» Assignment
Once you reach the line with "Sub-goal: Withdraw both", transcribe it and every line after it to the end of the records, exactly, but not the pictures.

### Raw data

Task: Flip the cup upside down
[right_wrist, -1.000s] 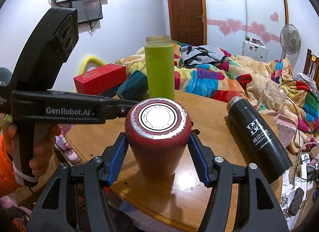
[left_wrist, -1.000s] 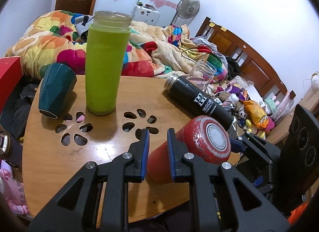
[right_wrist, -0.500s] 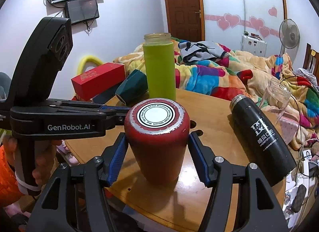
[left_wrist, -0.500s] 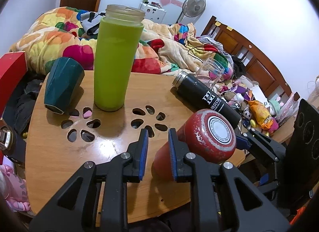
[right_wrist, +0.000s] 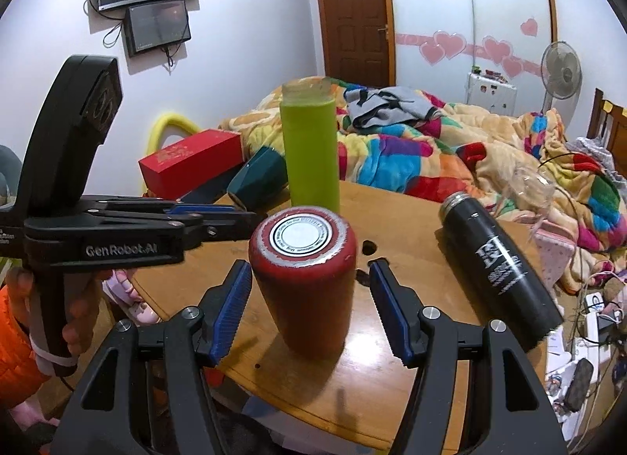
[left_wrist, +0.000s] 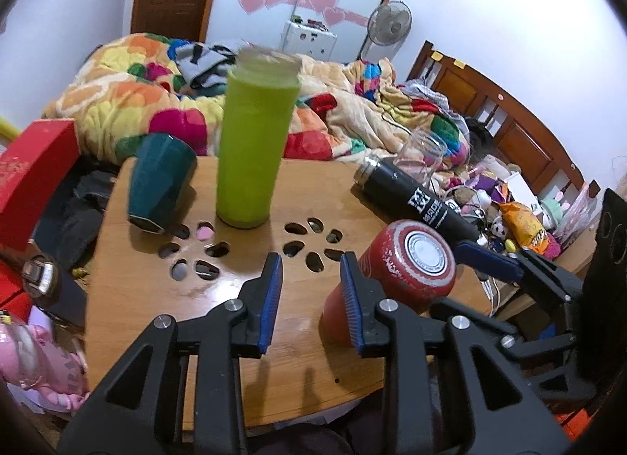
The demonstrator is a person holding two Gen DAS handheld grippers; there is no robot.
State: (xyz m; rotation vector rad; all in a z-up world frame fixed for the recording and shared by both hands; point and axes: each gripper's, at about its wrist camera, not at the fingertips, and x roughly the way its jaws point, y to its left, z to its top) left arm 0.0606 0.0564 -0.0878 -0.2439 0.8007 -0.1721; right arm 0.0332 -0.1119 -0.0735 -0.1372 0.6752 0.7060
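Note:
A red cup [right_wrist: 305,278] stands upside down on the wooden table [right_wrist: 411,228], its silver base with a white label facing up. It also shows in the left wrist view [left_wrist: 395,282]. My right gripper [right_wrist: 309,314] is open, with a blue pad on each side of the cup and a gap between pads and cup. My left gripper [left_wrist: 309,298] is open and empty, just left of the cup, above the table [left_wrist: 156,290].
A tall green bottle [left_wrist: 254,145] stands mid-table. A dark teal cup [left_wrist: 160,185] lies on its side at the left. A black flask [left_wrist: 411,196] lies at the right, a clear glass [left_wrist: 423,149] behind it. Flower-shaped holes [left_wrist: 309,243] pierce the tabletop.
My right gripper has opened and let go of the red cup, which now stands free. My left gripper has opened wider and shifted a little to the left.

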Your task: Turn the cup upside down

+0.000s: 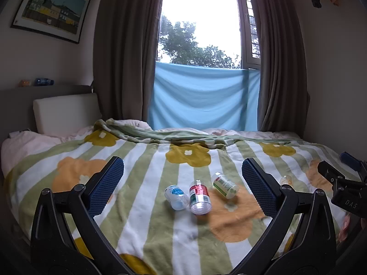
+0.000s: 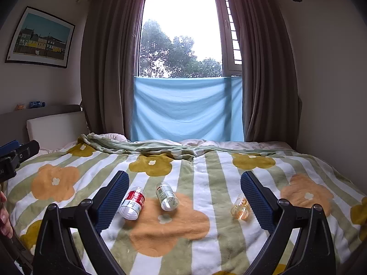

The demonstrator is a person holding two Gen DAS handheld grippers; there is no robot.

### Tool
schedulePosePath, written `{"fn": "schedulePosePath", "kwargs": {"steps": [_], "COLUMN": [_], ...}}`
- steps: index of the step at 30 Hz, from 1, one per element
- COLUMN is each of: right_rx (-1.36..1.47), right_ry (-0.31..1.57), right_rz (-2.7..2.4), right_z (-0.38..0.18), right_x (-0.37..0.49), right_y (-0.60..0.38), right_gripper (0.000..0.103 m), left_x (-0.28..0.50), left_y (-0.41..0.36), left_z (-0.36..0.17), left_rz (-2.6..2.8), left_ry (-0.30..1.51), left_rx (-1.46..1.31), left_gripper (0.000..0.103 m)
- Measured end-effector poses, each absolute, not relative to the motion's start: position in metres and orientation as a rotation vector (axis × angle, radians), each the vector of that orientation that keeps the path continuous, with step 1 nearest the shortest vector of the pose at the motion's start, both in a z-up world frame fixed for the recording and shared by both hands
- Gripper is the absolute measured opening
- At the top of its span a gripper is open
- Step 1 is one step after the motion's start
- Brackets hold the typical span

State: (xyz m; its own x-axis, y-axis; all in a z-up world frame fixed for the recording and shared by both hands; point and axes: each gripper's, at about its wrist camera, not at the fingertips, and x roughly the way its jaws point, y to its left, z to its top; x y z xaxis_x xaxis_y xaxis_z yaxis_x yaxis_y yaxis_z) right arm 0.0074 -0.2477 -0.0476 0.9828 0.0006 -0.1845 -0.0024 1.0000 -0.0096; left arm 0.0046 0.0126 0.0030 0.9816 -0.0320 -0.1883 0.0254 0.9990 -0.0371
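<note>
Several small clear plastic cups lie on their sides on the flowered blanket (image 1: 142, 224). In the left wrist view a blue-printed cup (image 1: 176, 196), a red-labelled cup (image 1: 199, 196) and a green-labelled cup (image 1: 224, 184) lie between my fingers, and an orange cup (image 1: 286, 180) shows behind the right finger. In the right wrist view I see the red-labelled cup (image 2: 132, 203), the green-labelled cup (image 2: 167, 196) and the orange cup (image 2: 240, 208). My left gripper (image 1: 183, 184) is open and empty above the bed. My right gripper (image 2: 185, 198) is open and empty; it also shows in the left wrist view (image 1: 344, 183).
The bed fills the foreground, with a white pillow (image 1: 65, 113) and headboard at the left. Behind it are brown curtains (image 1: 123, 52), a window and a blue cloth (image 1: 204, 98). A wall stands at the right. The left gripper shows at the left edge of the right wrist view (image 2: 13, 158).
</note>
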Motion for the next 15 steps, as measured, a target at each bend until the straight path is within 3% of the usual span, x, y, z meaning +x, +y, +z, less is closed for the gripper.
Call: {"fn": "schedulePosePath", "kwargs": {"steps": [15], "right_rx": [-0.006], "right_ry": [0.169], "right_rz": [-0.004], "right_z": [-0.0422], "right_x": [0.0026], "right_y": [-0.2508], "right_gripper": [0.097], "left_x": [0.0044], "left_y": [0.0120], "left_z": [0.0038], "left_rz": [-0.030], "left_ry": [0.190], "left_rx": [-0.033], "left_gripper": [0.103]}}
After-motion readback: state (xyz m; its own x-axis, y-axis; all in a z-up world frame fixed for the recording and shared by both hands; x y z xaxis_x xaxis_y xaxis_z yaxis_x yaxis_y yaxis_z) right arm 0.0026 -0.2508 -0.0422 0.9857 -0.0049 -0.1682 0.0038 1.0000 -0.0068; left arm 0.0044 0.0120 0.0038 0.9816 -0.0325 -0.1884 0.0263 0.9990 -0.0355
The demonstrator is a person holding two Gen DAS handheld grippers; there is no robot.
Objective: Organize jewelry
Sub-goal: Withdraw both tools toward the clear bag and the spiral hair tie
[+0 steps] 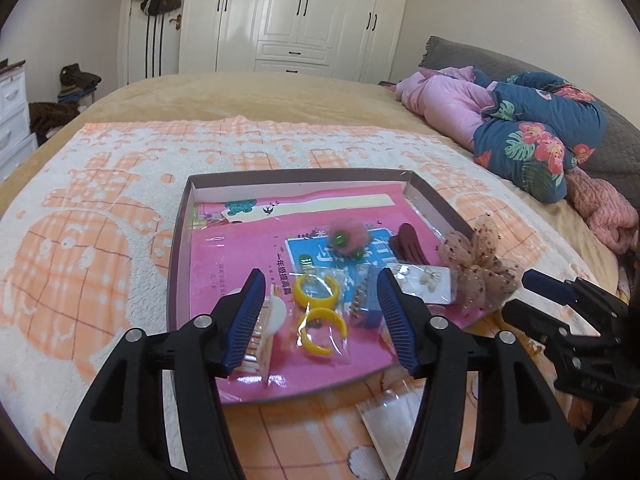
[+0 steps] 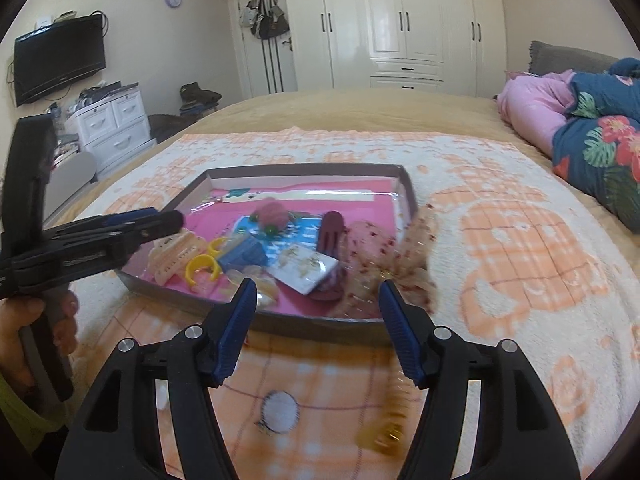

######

» Solution
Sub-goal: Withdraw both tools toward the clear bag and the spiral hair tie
[+0 steps] 
[+0 steps] 

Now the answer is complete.